Work item: The listing that follows should be copied in full and exactly, with no pictures.

Information supplied:
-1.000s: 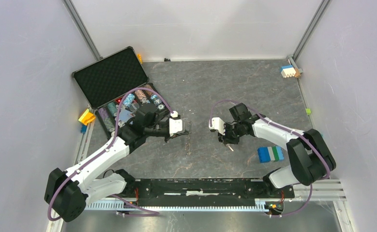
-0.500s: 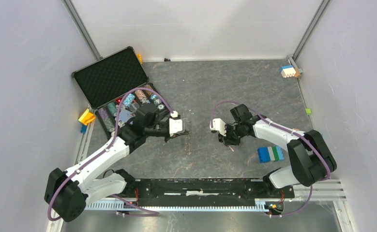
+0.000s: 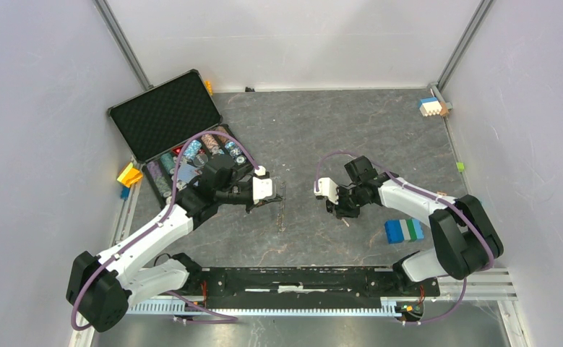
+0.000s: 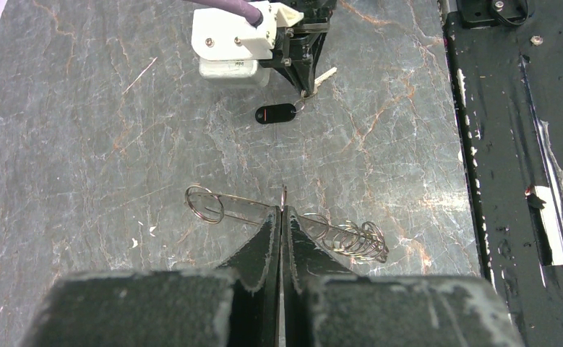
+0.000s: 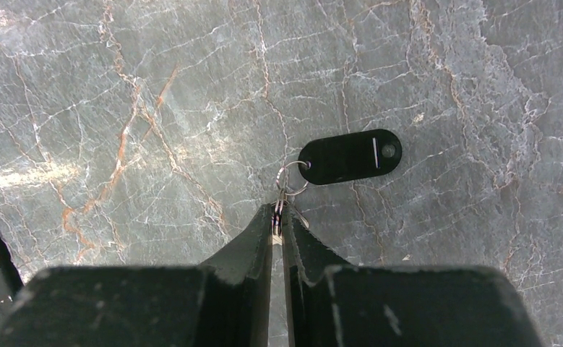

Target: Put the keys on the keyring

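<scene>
- The left gripper (image 4: 282,215) has its fingers pressed together, pinching the keyring (image 4: 347,237) near its middle
- The keyring is a thin wire piece: in the left wrist view a round loop lies at 9 o'clock from the fingertips and a bunch of coils at 4 o'clock
- From above, the keyring (image 3: 281,213) shows as a thin line running from 12 to 6 o'clock past the left gripper (image 3: 277,196), near the centre of the table (image 3: 336,130); whether it rests on the stone or hangs just over it cannot be told
- The right gripper (image 5: 278,220) is clamped narrow on the keys (image 5: 350,156), gripping them at the small split ring
- The black oval tag of the keys lies flat on the table at 1 o'clock from the right fingertips in the right wrist view
- In the left wrist view the keys (image 4: 275,113) sit at 12 o'clock from the keyring, apart from it, with a silver blade (image 4: 324,75) sticking out beyond the right fingers
- From above, the right gripper (image 3: 342,214) sits at 3 o'clock from the left one, the two well apart
- An open black case (image 3: 166,112) with poker chips (image 3: 191,155) stands at 10 o'clock on the table
- A blue, green and white block (image 3: 404,230) lies at 4 o'clock from the right gripper
</scene>
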You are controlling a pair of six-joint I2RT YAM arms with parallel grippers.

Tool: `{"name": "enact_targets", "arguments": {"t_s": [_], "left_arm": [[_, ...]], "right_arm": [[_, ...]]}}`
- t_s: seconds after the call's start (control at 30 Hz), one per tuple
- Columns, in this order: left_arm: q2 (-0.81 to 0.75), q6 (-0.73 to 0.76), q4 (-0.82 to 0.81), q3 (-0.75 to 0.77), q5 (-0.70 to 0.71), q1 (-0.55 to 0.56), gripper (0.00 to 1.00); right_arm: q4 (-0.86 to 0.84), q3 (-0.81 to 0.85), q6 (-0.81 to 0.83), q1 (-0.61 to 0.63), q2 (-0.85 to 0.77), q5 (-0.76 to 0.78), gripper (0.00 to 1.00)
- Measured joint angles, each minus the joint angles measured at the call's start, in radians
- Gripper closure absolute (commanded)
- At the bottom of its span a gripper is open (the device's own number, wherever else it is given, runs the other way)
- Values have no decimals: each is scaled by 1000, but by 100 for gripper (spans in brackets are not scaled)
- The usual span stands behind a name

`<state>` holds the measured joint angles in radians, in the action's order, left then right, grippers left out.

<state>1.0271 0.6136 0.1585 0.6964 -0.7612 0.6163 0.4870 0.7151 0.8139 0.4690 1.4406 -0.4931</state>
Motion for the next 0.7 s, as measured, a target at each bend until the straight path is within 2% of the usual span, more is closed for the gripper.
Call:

Answer space:
-1.000s: 
-0.500s: 
+0.000s: 
+0.000s: 
+0.000s: 

Target: Put the keys on the keyring

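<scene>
- The left gripper (image 4: 282,215) has its fingers pressed together, pinching the keyring (image 4: 347,237) near its middle
- The keyring is a thin wire piece: in the left wrist view a round loop lies at 9 o'clock from the fingertips and a bunch of coils at 4 o'clock
- From above, the keyring (image 3: 281,213) shows as a thin line running from 12 to 6 o'clock past the left gripper (image 3: 277,196), near the centre of the table (image 3: 336,130); whether it rests on the stone or hangs just over it cannot be told
- The right gripper (image 5: 278,220) is clamped narrow on the keys (image 5: 350,156), gripping them at the small split ring
- The black oval tag of the keys lies flat on the table at 1 o'clock from the right fingertips in the right wrist view
- In the left wrist view the keys (image 4: 275,113) sit at 12 o'clock from the keyring, apart from it, with a silver blade (image 4: 324,75) sticking out beyond the right fingers
- From above, the right gripper (image 3: 342,214) sits at 3 o'clock from the left one, the two well apart
- An open black case (image 3: 166,112) with poker chips (image 3: 191,155) stands at 10 o'clock on the table
- A blue, green and white block (image 3: 404,230) lies at 4 o'clock from the right gripper
</scene>
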You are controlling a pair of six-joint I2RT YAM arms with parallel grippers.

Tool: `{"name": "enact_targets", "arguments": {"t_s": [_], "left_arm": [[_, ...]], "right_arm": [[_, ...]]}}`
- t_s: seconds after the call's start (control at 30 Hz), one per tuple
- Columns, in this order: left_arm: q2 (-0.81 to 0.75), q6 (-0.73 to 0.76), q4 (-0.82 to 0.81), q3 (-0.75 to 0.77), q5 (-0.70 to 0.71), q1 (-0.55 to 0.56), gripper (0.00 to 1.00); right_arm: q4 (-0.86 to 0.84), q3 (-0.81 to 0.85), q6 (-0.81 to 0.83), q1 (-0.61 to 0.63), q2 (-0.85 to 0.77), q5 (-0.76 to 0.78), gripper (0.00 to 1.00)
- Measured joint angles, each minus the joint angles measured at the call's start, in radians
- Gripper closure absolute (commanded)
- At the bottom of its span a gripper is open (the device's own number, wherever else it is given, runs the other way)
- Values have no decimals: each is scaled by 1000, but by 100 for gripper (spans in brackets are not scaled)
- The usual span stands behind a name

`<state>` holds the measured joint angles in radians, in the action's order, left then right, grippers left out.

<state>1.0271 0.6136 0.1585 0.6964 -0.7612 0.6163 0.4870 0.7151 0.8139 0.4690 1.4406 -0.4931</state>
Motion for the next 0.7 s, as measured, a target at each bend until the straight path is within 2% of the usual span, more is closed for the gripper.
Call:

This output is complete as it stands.